AFTer-UNet: Axial Fusion Transformer UNet for Medical Image Segmentation
This work addresses the challenge of efficient and accurate 3D medical image segmentation for healthcare applications, representing an incremental improvement over existing transformer-based models.
The paper tackles the problem of medical image segmentation by proposing AFTer-UNet, which combines convolutional layers and transformers to utilize both intra-slice and inter-slice information, resulting in outperforming state-of-the-art methods on three multi-organ datasets with fewer parameters and less GPU memory usage.
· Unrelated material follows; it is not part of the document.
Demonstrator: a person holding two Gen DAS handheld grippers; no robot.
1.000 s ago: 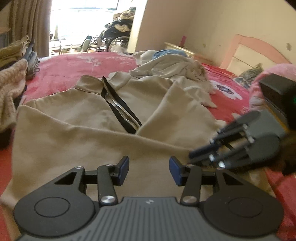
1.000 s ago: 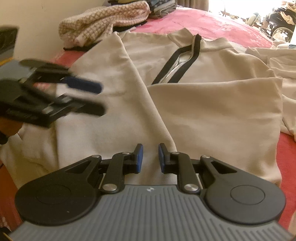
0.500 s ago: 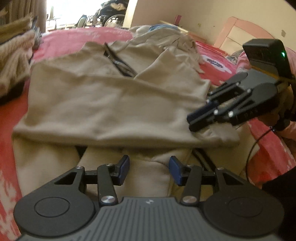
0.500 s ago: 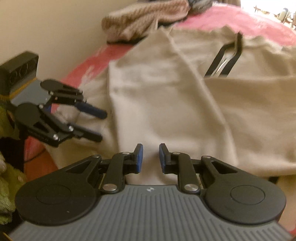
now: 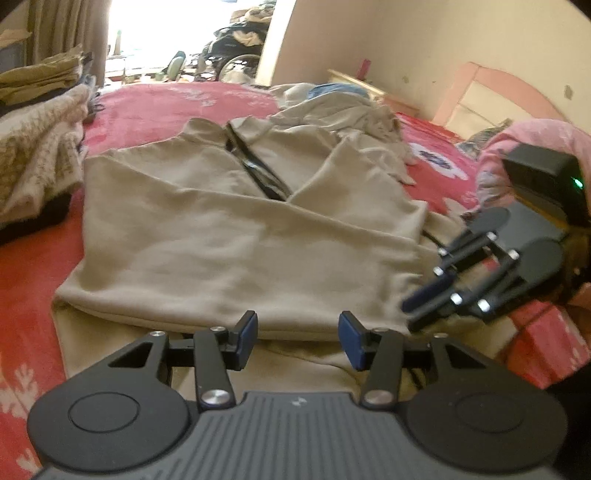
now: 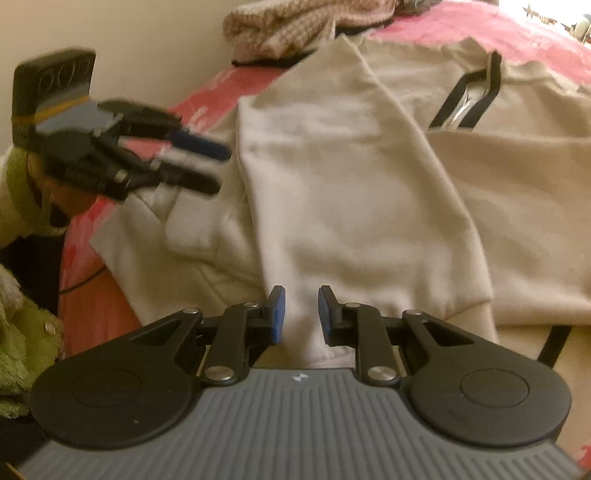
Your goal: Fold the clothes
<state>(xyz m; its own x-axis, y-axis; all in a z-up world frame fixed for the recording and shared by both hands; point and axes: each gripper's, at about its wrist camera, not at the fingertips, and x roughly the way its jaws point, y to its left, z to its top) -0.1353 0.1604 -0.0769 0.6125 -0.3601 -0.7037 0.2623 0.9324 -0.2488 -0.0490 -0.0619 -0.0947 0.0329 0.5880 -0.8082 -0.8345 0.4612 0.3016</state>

Recent advances in transformer-based models have drawn attention to exploring these techniques in medical image segmentation, especially in conjunction with the U-Net model (or its variants), which has shown great success in medical image segmentation, under both 2D and 3D settings. Current 2D based methods either directly replace convolutional layers with pure transformers or consider a transformer as an additional intermediate encoder between the encoder and decoder of U-Net. However, these approaches only consider the attention encoding within one single slice and do not utilize the axial-axis information naturally provided by a 3D volume. In the 3D setting, convolution on volumetric data and transformers both consume large GPU memory. One has to either downsample the image or use cropped local patches to reduce GPU memory usage, which limits its performance. In this paper, we propose Axial Fusion Transformer UNet (AFTer-UNet), which takes both advantages of convolutional layers' capability of extracting detailed features and transformers' strength on long sequence modeling. It considers both intra-slice and inter-slice long-range cues to guide the segmentation. Meanwhile, it has fewer parameters and takes less GPU memory to train than the previous transformer-based models. Extensive experiments on three multi-organ segmentation datasets demonstrate that our method outperforms current state-of-the-art methods.